12 Dec 2019 Visit to Ganta Leprosy and TB Rehab Center
A group of Sisters, staff and volunteers of the St Benedict Menni Center and Aita Menni Hospital recently visited the Ganta Leprosy and TB Rehab Center. Gants is the second most populous city in Liberia with a population of 45,000 people, capital of Nimba County, 275 km from Monrovia and bordering Guinea Conakry.
Ganta Leprosy and TB Rehab Center is a center with capacity for 150 people where patients with leprosy and tuberculosis are treated, separated into individual wards of no more than 10 patients and totally differentiated. It has nursing units -where cures are also performed for 50 outpatients per day-, pharmacy, rehabilitation, crafts and prosthesis workshops.
Some of the workers are people who have suffered from the disease and after rehabilitating, they were integrated into the staff.
The center was founded in the mid-1920s by Dr. George Way Harley, an American Methodist missionary and physician. He built the Ganta Methodist Mission Station, which houses the rehabilitation center, as well as a school, a church and the Ganta Methodist Hospital.
Dr. Harley arrived in Liberia in 1926 as part of the Harvard Medical Expedition, and once he stepped on Ganta, he never left.
Leprosy
Leprosy is a chronic infectious disease that leads to physical disability and social stigmatization. The disease is transmitted from person to person and has remained endemic in some developing countries. The first references that exist of the disease date back to Old Testament being described as a horrible disease due to the physical appearance of infected people. The social stigma of the infected has kept these people hidden from society.

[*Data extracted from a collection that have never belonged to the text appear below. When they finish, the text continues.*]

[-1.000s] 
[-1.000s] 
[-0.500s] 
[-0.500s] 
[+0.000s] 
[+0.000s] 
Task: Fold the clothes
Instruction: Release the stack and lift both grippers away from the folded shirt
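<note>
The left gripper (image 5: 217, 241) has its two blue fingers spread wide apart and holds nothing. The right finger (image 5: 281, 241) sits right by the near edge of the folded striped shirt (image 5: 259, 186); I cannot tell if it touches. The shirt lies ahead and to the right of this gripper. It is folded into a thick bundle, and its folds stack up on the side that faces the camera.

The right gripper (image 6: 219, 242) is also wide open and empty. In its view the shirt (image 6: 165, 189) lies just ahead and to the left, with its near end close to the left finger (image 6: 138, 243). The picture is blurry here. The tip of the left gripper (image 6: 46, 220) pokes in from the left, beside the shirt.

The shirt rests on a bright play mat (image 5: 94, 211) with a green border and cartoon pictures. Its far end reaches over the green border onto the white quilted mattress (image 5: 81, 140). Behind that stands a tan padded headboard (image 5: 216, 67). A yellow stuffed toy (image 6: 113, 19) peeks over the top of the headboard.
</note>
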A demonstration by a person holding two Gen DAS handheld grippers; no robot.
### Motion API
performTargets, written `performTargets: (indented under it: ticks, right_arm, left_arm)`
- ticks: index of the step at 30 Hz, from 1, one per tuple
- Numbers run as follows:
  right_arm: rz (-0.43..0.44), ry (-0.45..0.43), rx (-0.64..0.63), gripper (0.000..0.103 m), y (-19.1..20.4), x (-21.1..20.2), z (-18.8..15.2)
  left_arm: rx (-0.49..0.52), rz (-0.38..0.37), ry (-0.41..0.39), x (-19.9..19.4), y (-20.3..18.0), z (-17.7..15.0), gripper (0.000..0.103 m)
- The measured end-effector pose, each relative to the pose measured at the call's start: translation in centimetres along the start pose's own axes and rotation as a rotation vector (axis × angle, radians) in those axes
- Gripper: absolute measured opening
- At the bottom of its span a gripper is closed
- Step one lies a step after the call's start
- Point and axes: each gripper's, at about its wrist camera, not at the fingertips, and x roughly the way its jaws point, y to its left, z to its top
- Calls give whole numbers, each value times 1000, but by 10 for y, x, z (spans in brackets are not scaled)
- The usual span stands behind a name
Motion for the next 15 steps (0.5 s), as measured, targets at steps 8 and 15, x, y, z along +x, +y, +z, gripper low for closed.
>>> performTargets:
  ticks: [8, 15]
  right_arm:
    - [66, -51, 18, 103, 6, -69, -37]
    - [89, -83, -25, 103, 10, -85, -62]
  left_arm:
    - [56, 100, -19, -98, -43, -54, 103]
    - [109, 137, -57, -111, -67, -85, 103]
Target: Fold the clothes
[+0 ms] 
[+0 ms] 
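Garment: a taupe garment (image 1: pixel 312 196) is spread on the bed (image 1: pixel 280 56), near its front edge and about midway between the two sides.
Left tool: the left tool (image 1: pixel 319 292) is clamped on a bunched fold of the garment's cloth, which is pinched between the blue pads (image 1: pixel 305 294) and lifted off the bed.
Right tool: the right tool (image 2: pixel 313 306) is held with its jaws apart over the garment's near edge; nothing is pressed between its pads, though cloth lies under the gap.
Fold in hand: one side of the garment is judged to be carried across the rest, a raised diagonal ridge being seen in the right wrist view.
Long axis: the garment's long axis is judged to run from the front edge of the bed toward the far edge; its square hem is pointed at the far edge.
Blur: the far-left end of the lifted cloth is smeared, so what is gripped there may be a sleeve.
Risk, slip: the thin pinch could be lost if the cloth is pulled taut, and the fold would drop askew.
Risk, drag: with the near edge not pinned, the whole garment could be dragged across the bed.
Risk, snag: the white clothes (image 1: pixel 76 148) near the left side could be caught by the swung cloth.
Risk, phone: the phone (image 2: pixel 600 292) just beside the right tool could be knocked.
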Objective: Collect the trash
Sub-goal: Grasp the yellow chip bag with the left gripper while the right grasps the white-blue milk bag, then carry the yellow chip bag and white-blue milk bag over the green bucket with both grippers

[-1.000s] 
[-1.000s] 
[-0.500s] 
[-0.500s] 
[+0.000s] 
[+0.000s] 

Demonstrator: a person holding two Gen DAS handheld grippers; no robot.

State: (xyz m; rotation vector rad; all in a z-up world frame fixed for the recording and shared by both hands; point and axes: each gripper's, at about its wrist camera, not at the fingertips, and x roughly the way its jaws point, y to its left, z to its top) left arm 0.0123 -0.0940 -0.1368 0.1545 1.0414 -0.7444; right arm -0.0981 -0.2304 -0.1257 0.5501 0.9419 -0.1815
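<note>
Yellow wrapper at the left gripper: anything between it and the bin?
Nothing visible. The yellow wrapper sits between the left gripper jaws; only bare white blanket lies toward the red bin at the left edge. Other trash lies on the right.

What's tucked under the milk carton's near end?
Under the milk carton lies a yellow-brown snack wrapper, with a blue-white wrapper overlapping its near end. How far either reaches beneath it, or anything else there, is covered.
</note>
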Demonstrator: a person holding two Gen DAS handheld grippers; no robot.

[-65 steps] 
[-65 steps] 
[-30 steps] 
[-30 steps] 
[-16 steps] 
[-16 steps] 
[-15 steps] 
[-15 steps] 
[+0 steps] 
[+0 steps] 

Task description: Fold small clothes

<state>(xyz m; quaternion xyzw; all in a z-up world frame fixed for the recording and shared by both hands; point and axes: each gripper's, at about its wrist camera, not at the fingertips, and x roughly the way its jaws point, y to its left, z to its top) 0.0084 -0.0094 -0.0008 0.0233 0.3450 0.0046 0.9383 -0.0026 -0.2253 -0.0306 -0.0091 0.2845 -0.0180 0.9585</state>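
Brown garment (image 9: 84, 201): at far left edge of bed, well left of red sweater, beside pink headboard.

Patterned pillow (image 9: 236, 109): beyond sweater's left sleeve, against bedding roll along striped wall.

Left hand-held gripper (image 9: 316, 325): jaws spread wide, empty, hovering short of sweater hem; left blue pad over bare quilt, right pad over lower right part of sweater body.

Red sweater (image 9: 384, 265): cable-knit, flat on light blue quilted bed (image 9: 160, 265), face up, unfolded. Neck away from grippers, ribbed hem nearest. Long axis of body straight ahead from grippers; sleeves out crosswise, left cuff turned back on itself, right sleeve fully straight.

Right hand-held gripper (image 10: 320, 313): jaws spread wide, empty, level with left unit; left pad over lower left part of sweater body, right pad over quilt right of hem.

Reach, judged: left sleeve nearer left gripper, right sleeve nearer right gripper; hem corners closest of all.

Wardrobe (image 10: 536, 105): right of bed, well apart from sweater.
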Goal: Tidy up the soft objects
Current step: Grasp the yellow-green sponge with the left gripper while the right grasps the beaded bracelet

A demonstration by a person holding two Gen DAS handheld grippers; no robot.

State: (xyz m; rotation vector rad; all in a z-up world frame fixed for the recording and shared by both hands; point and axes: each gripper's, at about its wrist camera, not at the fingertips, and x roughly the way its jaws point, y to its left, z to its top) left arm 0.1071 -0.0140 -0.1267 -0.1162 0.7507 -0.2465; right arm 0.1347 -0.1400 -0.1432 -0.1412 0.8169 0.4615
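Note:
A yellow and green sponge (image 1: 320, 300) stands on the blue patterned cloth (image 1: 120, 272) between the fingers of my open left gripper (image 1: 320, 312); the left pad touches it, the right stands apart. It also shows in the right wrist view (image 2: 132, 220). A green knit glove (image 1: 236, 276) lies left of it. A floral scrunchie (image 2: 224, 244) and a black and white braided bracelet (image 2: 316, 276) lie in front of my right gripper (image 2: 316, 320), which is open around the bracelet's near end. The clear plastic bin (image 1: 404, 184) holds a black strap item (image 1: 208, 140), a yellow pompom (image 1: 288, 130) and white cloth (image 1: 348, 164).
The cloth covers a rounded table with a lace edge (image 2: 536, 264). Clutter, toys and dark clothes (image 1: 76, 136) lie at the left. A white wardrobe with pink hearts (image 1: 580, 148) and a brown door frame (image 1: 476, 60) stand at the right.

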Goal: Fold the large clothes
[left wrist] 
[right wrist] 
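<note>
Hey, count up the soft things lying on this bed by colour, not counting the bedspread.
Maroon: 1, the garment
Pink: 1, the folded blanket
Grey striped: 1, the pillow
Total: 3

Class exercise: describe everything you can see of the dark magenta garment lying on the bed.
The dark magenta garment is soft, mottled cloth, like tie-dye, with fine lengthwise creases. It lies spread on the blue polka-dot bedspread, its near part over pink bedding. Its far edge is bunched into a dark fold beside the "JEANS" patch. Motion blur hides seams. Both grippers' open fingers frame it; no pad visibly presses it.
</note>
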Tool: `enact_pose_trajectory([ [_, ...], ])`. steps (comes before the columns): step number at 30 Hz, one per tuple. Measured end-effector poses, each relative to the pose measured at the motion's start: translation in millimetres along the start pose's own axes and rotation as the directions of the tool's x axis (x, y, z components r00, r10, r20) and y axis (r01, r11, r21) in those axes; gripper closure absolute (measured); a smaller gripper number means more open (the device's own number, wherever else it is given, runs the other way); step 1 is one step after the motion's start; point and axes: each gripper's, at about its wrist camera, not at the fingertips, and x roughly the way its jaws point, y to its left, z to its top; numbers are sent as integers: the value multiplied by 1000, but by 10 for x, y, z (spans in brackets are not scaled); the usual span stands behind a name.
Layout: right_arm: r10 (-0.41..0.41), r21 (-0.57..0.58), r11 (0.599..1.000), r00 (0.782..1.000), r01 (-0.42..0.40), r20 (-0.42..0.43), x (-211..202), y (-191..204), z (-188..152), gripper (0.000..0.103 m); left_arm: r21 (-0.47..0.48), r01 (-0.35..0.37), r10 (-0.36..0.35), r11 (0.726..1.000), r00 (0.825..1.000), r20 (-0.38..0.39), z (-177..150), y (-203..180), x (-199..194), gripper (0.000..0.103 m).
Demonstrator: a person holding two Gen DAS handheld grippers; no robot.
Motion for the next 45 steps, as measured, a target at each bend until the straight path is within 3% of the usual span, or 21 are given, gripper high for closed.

The first reports on the disease date back to 600 b.C. It is considered that the disease originated in East Africa or in the Near East and human migrations spread to Europe, from there to North Africa and was descending through the African continent in the last 500 years.
Leprosy has been associated with social exclusion and isolation in leper colonies, these colonies were considered the only control instrument until the mid-twentieth century. From the popular belief that those infected were impure souls, the hypothesis of hereditary disease was passed to later discover in 1873 that it was contagion by microorganisms and the subsequent first simple and then combined treatments of bactericidal antibiotics.